Constitutional considerations. Various courts have considered whether an arrestee has a right to use the phone under the First Amendment (free speech), the Fifth Amendment (due process), and/or the Sixth Amendment (right to counsel). Without exhaustively detailing those opinions, suffice it to say that the existence and scope of any constitutional right is unsettled. Waganfeald v. Gusman, 674 F.3d 475 (5th Cir. 2012) (noting the lack of “particularized, clearly established law” defining scope of an arrestee’s constitutional entitlement to use the phone).

Statutory considerations. In North Carolina, G.S. 15A-501(5) requires an arresting officer to, “without unnecessary delay[,] advise the person arrested of his right to communicate with counsel and friends and . . . allow him reasonable time and reasonable opportunity to do so.” Exactly what that means in practice is unclear. Must an officer allow an arrestee to look up a phone number in the arrestee’s cell phone? How many attempts must an officer allow an arrestee to make to contact a person? Must an officer allow the arrestee any level of privacy or confidentiality during a call?

We do have one case that provides some information about the time period within which the officer must act. In State v. Daniels, 337 N.C. 243 (1994), the court found no unnecessary delay where an officer did not inform an arrestee of his right to communicate with counsel and friends for approximately an hour after arrest. The court noted that the officer was occupied with arresting the defendant, transporting him to the station, allowing him to use the restroom and smoke a cigarette, and the like.

Agency policy considerations. Some law enforcement agencies have policies implementing G.S. 15A-501(5) that provide additional detail. See, e.g., Greensboro Police Directive 11.1.9 (“Upon reaching the jail or other holding facility for prisoners, the arresting officer or transporting officer will . . . [e]nsure the arrestee has the opportunity to use the telephone.”). I looked briefly at the published policies of Charlotte, Fayetteville, and Durham and did not see anything on point, but someone who is more familiar with those lengthy documents than I am may be aware of a pertinent provision. If so, please let me know.

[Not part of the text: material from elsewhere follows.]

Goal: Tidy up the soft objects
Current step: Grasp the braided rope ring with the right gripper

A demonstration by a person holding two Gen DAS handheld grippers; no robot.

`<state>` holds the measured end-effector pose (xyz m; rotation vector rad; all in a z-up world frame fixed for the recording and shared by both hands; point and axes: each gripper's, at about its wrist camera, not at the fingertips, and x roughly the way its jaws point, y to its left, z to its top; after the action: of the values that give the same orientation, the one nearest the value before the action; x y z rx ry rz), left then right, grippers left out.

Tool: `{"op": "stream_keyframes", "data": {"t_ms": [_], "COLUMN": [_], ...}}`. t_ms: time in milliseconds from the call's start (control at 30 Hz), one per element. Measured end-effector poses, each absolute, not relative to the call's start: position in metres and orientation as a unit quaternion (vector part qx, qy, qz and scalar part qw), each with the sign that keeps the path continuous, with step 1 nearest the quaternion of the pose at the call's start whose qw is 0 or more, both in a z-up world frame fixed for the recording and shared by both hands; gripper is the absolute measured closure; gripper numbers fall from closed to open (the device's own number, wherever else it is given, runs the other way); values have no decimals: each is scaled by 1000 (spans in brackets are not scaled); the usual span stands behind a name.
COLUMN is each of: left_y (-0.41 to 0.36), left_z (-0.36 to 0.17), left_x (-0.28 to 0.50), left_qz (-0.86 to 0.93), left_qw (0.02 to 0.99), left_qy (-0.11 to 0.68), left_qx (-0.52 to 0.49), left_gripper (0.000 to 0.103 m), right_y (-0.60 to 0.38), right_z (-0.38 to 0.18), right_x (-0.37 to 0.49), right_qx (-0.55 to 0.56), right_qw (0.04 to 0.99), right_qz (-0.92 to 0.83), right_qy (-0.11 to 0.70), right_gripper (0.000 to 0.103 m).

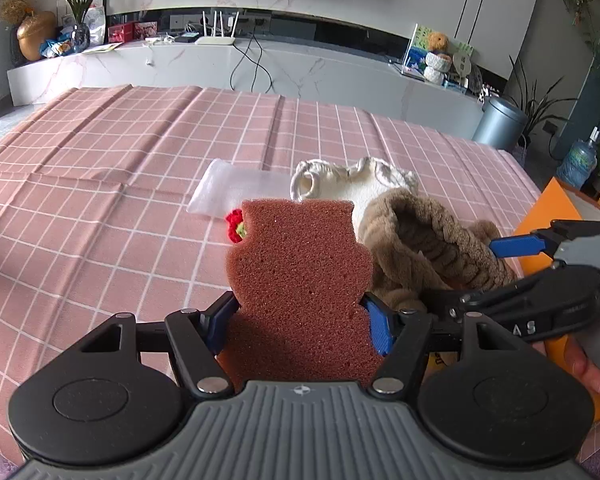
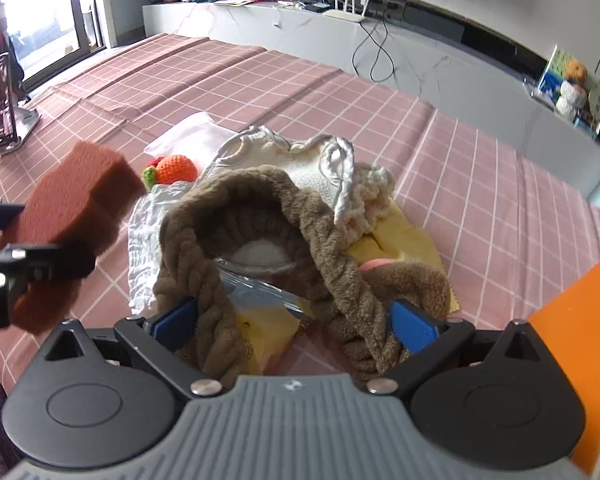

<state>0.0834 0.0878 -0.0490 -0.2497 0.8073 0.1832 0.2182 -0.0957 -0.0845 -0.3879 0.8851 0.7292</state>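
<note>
My left gripper (image 1: 300, 320) is shut on a brown-red sponge (image 1: 296, 272), lifted above the pink checked tablecloth (image 1: 120, 184). From the right wrist view that sponge (image 2: 72, 208) hangs at the left in the left gripper (image 2: 32, 238). My right gripper (image 2: 296, 320) stands wide open over the pile, and a brown plush twisted band (image 2: 260, 208) lies loosely between its fingers. The left wrist view shows the right gripper (image 1: 484, 274) at the band (image 1: 420, 240). A cream drawstring bag (image 2: 300, 160), a cream knit piece (image 2: 372, 196) and an orange crochet ball (image 2: 176, 170) lie behind the band.
A white muslin cloth (image 2: 144, 236), a yellow cloth (image 2: 400, 240) and a clear plastic bag (image 2: 260, 292) lie under the pile. An orange box (image 2: 580, 320) stands at the right. A phone on a stand (image 2: 0, 108) is at the far left. A hand (image 1: 584, 368) holds the right gripper.
</note>
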Motion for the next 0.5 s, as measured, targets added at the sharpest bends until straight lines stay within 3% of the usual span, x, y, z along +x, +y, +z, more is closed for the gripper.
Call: {"op": "stream_keyframes", "data": {"t_ms": [267, 333, 400, 500], "left_y": [84, 83, 83, 83], "left_z": [-61, -62, -62, -60], "left_x": [85, 84, 83, 81], "left_qz": [83, 81, 81, 79], "left_qw": [900, 900, 899, 899], "left_qy": [409, 409, 410, 409], "left_qx": [-126, -126, -128, -133], "left_gripper": [27, 27, 27, 27], "right_y": [-88, -89, -89, -93], "right_z": [-95, -93, -92, -91], "right_x": [223, 221, 215, 210], "right_qx": [-169, -171, -196, -191], "right_qw": [811, 814, 820, 818], "right_qz": [355, 353, 341, 347], "right_qy": [433, 429, 415, 416], "right_gripper": [4, 21, 53, 92]}}
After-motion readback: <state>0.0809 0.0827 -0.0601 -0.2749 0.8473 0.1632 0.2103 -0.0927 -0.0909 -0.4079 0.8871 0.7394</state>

Remedy for violations. If an officer fails to comply with G.S. 15A-501(5), a defendant may seek to suppress evidence obtained as a result of the violation – such as a confession made after the violation took place – under the statutory exclusionary rule in G.S. 15A-974. The few cases on point to date have found the denial of this right not to be prejudicial. See State v. Chapman, 343 N.C. 495 (1996) (finding that “the defendant was not prejudiced by the failure to advise him of his right to communicate with his friends” and citing State v. Curmon, 295 N.C. 453 (1978) to the same effect).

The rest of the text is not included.